> [TASK TO COMPLETE] Each line containing the string "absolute" should be copied out of the entries.
SUPPLIED ENTRIES Start Marker
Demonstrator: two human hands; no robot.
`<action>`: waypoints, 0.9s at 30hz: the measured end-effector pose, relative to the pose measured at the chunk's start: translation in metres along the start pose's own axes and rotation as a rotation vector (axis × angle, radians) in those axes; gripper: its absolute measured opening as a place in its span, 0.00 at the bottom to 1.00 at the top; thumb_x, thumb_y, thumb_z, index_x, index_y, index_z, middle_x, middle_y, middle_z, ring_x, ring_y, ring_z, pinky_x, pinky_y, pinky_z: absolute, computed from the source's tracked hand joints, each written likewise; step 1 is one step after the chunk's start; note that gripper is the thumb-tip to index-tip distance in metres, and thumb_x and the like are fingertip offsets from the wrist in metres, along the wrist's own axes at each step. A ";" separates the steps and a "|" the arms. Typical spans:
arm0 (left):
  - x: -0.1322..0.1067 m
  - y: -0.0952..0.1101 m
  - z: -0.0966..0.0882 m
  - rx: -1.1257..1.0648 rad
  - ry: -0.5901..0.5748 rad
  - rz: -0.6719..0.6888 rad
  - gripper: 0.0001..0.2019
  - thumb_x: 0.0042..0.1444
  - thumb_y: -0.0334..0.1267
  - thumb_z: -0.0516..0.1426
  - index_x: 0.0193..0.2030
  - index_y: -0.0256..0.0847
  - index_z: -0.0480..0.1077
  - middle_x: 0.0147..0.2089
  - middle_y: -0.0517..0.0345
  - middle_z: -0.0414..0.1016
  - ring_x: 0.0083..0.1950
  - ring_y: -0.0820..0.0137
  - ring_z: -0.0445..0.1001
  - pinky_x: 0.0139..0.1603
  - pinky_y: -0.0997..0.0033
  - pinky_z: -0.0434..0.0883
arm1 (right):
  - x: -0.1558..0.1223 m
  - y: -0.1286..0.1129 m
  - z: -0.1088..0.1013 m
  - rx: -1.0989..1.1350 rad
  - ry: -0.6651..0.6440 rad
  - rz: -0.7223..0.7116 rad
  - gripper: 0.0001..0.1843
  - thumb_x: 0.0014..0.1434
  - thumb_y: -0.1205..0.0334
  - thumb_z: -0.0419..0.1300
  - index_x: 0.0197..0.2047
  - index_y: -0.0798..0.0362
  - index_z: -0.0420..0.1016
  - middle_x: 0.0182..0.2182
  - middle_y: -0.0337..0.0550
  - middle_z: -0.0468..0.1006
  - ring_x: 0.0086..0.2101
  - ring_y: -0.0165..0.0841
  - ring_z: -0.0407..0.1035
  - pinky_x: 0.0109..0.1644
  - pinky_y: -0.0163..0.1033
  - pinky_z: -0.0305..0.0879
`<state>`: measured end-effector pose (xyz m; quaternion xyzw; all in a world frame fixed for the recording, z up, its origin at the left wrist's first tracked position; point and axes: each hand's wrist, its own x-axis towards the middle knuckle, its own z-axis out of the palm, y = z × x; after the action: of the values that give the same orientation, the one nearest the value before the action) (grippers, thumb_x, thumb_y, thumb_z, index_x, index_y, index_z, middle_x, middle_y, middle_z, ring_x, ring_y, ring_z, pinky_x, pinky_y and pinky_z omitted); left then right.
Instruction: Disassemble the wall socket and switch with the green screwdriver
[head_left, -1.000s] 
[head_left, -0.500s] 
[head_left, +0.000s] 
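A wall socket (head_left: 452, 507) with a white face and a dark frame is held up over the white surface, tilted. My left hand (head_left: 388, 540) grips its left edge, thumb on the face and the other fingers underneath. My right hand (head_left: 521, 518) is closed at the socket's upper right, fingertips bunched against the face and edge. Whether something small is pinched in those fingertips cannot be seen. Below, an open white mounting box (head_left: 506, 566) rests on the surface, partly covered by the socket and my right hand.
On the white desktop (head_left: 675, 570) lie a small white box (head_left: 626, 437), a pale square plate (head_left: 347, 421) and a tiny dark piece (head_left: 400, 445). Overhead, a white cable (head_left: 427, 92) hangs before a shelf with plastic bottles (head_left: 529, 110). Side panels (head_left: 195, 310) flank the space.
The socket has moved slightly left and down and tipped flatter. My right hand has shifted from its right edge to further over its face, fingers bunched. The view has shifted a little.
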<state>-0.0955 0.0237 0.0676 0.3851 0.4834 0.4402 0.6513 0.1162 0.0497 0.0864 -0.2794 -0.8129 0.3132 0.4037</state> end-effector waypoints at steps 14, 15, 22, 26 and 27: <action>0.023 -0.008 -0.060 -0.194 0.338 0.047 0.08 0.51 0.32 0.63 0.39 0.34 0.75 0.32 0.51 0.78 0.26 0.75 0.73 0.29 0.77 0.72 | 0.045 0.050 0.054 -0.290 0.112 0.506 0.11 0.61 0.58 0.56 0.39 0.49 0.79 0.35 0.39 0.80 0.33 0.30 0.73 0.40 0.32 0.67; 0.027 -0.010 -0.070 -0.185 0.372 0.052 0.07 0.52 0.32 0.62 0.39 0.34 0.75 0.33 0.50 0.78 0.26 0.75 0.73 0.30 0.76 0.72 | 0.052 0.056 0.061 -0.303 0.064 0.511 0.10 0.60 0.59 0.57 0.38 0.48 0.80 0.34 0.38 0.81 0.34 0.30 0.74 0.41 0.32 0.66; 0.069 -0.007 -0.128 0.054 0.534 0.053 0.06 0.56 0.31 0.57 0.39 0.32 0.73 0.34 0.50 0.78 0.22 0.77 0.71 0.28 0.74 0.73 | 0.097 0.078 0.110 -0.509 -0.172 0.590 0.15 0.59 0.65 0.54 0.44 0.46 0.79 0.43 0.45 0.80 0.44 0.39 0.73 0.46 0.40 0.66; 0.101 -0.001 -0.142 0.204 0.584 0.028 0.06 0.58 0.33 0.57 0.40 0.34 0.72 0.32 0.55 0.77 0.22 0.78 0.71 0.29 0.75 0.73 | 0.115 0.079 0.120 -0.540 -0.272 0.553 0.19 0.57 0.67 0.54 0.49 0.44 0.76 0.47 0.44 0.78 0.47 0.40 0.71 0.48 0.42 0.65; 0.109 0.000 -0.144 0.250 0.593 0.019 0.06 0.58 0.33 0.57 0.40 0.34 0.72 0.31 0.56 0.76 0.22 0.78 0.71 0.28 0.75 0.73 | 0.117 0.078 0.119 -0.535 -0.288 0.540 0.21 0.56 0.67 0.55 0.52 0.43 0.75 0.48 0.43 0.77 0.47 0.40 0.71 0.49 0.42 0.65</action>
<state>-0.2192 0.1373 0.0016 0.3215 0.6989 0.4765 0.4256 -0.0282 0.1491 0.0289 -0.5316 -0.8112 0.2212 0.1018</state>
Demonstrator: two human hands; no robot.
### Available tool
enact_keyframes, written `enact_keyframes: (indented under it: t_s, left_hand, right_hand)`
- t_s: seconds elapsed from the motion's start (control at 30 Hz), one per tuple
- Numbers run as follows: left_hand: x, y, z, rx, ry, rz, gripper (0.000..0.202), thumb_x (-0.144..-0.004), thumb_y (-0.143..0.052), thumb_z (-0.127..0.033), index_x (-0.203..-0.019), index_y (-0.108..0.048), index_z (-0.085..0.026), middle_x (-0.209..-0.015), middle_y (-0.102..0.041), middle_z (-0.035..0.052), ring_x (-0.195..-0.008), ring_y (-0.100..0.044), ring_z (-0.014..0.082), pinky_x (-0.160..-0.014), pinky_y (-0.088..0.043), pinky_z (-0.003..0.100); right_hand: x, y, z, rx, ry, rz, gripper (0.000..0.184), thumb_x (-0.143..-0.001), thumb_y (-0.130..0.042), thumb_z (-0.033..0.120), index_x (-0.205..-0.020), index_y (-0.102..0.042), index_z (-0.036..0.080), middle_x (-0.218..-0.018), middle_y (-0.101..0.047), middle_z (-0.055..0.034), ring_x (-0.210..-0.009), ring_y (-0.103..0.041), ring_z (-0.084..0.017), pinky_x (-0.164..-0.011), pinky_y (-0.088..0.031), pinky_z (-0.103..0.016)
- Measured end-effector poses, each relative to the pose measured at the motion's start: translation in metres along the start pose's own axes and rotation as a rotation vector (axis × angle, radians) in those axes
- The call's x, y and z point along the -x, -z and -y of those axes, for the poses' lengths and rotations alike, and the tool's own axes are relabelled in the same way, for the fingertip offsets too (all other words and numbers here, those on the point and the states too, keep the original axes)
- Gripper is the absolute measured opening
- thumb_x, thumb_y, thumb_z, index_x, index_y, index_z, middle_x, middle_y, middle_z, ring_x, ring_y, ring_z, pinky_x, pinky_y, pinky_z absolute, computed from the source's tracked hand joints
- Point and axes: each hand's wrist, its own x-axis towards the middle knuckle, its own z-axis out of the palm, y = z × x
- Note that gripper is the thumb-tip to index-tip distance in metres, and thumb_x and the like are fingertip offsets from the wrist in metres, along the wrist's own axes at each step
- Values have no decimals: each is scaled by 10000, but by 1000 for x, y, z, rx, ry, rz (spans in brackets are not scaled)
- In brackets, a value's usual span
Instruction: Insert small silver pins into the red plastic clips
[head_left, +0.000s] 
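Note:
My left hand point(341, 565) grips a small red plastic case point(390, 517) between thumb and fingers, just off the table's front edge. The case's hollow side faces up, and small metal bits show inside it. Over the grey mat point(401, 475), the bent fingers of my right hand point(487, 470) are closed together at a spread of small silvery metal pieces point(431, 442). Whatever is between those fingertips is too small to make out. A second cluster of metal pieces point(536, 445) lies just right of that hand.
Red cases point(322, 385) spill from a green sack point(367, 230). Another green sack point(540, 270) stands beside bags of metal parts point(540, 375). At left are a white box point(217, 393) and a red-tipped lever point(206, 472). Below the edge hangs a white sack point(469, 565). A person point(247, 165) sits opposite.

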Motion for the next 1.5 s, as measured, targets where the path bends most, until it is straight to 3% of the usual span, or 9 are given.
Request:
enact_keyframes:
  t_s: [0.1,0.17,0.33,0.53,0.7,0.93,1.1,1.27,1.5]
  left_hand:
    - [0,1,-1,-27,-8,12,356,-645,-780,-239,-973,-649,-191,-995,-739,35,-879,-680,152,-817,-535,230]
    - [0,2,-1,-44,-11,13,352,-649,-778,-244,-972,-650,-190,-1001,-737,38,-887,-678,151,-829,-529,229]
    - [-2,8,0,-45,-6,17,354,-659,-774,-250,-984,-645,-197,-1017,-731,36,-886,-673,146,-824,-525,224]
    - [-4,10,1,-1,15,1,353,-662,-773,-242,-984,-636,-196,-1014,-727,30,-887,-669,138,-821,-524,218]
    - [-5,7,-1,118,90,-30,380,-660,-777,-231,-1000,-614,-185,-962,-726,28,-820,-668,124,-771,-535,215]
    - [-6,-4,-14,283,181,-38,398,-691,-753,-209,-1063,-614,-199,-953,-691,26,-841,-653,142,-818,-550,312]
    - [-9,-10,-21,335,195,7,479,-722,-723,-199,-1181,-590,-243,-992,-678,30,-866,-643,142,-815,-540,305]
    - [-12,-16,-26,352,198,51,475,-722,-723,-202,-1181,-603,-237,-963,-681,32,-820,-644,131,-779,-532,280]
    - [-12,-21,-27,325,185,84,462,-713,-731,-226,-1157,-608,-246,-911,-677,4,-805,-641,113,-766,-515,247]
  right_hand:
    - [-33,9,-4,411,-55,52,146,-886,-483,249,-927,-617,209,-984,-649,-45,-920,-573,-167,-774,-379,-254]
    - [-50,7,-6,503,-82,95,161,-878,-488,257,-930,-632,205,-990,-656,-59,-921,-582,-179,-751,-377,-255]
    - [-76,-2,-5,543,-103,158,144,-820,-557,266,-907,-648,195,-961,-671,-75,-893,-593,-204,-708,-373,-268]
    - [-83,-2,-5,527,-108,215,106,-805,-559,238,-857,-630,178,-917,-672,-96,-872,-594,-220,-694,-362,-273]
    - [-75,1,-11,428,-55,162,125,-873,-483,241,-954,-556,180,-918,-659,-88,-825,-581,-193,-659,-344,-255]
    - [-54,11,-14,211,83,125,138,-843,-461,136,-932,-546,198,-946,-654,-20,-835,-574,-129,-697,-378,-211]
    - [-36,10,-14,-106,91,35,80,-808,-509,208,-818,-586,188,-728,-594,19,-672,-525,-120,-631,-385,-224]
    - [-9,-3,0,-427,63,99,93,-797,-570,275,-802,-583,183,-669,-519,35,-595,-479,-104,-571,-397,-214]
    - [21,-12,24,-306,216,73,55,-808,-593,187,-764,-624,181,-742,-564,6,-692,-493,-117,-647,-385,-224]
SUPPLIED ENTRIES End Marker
> [REPLY]
`<action>`: waypoints, 0.9s at 30hz: the measured end-effector pose, relative to the pose measured at the chunk's start: translation in metres along the start pose's own axes and rotation as a rotation vector (axis × angle, radians) in those axes; gripper: its absolute measured opening as a place in its span, 0.00 at the bottom to 1.00 at the top; thumb_x, thumb_y, thumb_z, index_x, index_y, index_z, middle_x, middle_y, middle_z, ring_x, ring_y, ring_z, pinky_x, pinky_y, pinky_z: absolute, computed from the source's tracked hand joints, each written likewise; step 1 is one step after the chunk's start; note that gripper is the thumb-tip to index-tip distance in metres, and thumb_x and the like are fingertip offsets from the wrist in metres, along the wrist's own axes at each step. A ";" separates the steps and a "|" the arms. Typical spans:
- Gripper is the absolute measured opening
- thumb_x, thumb_y, thumb_z, index_x, index_y, index_z, middle_x, middle_y, middle_z, ring_x, ring_y, ring_z, pinky_x, pinky_y, pinky_z absolute, computed from the source's tracked hand joints

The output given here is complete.